12
Denny detestava il dormitorio dei poveri di Thirteenth Street. Lo detestava con tutte le sue forze. Quella sera in maniera particolare. Fare la fila sul marciapiede per una branda era una gran rottura, specie con la città in subbuglio per i due morti di Eighteenth Street. Che figata, ragazzi! E che rabbia perdersi una serata come quella e non poter festeggiare!
Ma era giusto non infrangere la routine, e quindi farsi vedere da quelle parti.
Mitch gli stava appiccicato come al solito, scuotendo la testa e facendo ballare il ginocchio, come sempre quando era nervoso. Si mescolava perfettamente al gruppo di disgraziati che frequentavano quel postaccio. Andava bene così, purché quel bestione non aprisse bocca.
«Non dire niente a nessuno» gli raccomandò Denny, mentre entravano nel dormitorio in fila indiana come zombie. «Testa bassa, okay? Fatti una bella dormita.»
«Io non dico niente, Denny, però sai cosa? Mi farei un Jim Beam, potendo.»
«Prima di domani non si può. Però poi festeggiamo, te lo prometto.»
Gli lasciò prendere il letto più in basso, per una volta: voleva controllare la situazione dall’alto.

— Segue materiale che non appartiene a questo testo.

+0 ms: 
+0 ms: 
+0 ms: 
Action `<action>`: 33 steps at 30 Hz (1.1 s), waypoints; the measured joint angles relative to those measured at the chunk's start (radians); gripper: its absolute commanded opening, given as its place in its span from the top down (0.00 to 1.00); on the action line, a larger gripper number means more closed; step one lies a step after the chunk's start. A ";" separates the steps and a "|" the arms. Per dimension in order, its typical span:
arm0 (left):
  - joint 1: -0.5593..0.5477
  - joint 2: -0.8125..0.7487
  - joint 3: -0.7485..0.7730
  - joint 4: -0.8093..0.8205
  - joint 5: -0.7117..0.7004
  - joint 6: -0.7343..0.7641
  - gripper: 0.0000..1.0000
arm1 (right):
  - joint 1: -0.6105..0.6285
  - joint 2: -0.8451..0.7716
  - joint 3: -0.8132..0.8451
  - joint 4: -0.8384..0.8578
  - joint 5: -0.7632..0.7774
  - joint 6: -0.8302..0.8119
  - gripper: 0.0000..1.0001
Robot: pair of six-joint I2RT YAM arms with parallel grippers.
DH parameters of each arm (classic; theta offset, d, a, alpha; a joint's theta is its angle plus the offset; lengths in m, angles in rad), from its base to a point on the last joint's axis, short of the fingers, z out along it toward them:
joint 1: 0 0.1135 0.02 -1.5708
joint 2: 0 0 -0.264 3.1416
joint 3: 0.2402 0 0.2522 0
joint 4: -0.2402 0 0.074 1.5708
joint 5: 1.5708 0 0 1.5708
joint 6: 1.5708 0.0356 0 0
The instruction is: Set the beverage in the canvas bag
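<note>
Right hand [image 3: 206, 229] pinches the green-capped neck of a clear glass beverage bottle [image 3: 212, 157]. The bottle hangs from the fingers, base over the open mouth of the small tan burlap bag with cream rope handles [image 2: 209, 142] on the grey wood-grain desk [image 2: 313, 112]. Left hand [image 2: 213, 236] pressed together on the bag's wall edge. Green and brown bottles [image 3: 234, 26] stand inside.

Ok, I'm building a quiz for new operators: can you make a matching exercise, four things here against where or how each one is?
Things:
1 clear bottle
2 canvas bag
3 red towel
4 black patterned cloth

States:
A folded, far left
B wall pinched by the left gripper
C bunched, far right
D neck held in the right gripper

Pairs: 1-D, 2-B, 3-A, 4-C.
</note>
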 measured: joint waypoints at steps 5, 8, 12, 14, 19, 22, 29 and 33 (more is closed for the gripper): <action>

E aveva ragione, perché dopo che le luci furono spente Mitch si alzò. Cosa voleva fare?
«Dove vai?» gli chiese Denny sottovoce.
«A pisciare. Torno subito.»
Non che Denny fosse paranoico: semplicemente non voleva correre rischi. Si tirò su a sedere e, dopo un minuto, scese a controllare che Mitch non combinasse guai.
Il corridoio era silenzioso. Il dormitorio era una ex scuola e gli stipetti dove adesso i barboni chiudevano tutti i loro possedimenti terreni un tempo ospitavano cartelle e cestini con la merenda.
Com’era cambiato in peggio il mondo!
Entrò nei bagni e notò che le docce erano tutte aperte, con l’acqua che scorreva, ma senza nessuno dentro. Brutto segno. Bruttissimo segno.
Andò verso i lavandini e vide due tipi grandi e grossi che spingevano Mitch contro il muro. Li riconobbe subito: erano Tyrone Peters e Cosmo Lantman, detto «Coz». Per colpa di quelli come loro un sacco di brave persone preferivano dormire su una panchina piuttosto che pigliarsi una branda al dormitorio. Avevano rivoltato le tasche a Mitch e per terra erano ancora sparsi degli spiccioli.
«C’è qualche problema?» chiese Denny.
«Nessun problema.» Tyrone non si voltò neanche. «Togliti dalle palle.»
«Non ci penso nemmeno.»
Cosmo lo guardò con gli occhi sgranati e si mise sulla difensiva. Sembrava che avesse le mani vuote, ma non era così.
«Non te ne vuoi andare? Va bene, allora accomodati.» Lo prese per il collo e gli puntò un coltello ricurvo sotto il naso. «Vediamo che contributo puoi dare...»
Con mossa fulminea, Denny lo afferrò per un polso e glielo torse di quasi trecentosessanta gradi. Cosmo si dovette piegare in due per non farsi spezzare il braccio. Da quella posizione, non fu difficile per Denny piantargli quella specie di falcetto nel sedere. Tre volte, in rapida successione, a mo’ di avvertimento. Avrebbe potuto conficcarglielo nel fegato, se avesse voluto. Cosmo cadde a terra, sanguinante.
Mitch, nel frattempo, era diventato matto. Cinse Tyrone con tutte e due le braccia all’altezza della vita e lo spinse con forza contro il muro di fronte. Tyrone gli mollò due pugni sul naso, provocandogli una bella emorragia, ma non ebbe l’accortezza di tenere la bocca ben chiusa. Mitch lo colpì sui denti e gli fece fare una mezza giravolta. Per buona misura, Denny lo afferrò per i testicoli e lo sbatté con la faccia contro un lavandino. La porcellana si macchiò di rosso e sulle mattonelle caddero tintinnando un paio di denti.
Recuperarono i soldi di Mitch e presero anche quelli che Tyrone e Cosmo avevano già in tasca. Poi Denny infilò i due bastardi nelle docce.
«’Sta gente non si rende conto con chi ha a che fare» sentenziò Mitch, una volta che furono nel corridoio. Aveva gli occhi che gli brillavano, nonostante avesse la faccia e la camicia sporche di sangue.
«Meglio così» replicò Denny. Il suo scopo era farsi vedere al dormitorio: a quel punto, l’aveva raggiunto. «Sai cosa ti dico? Pigliamo le nostre cose e andiamo a farci un Jim Beam.»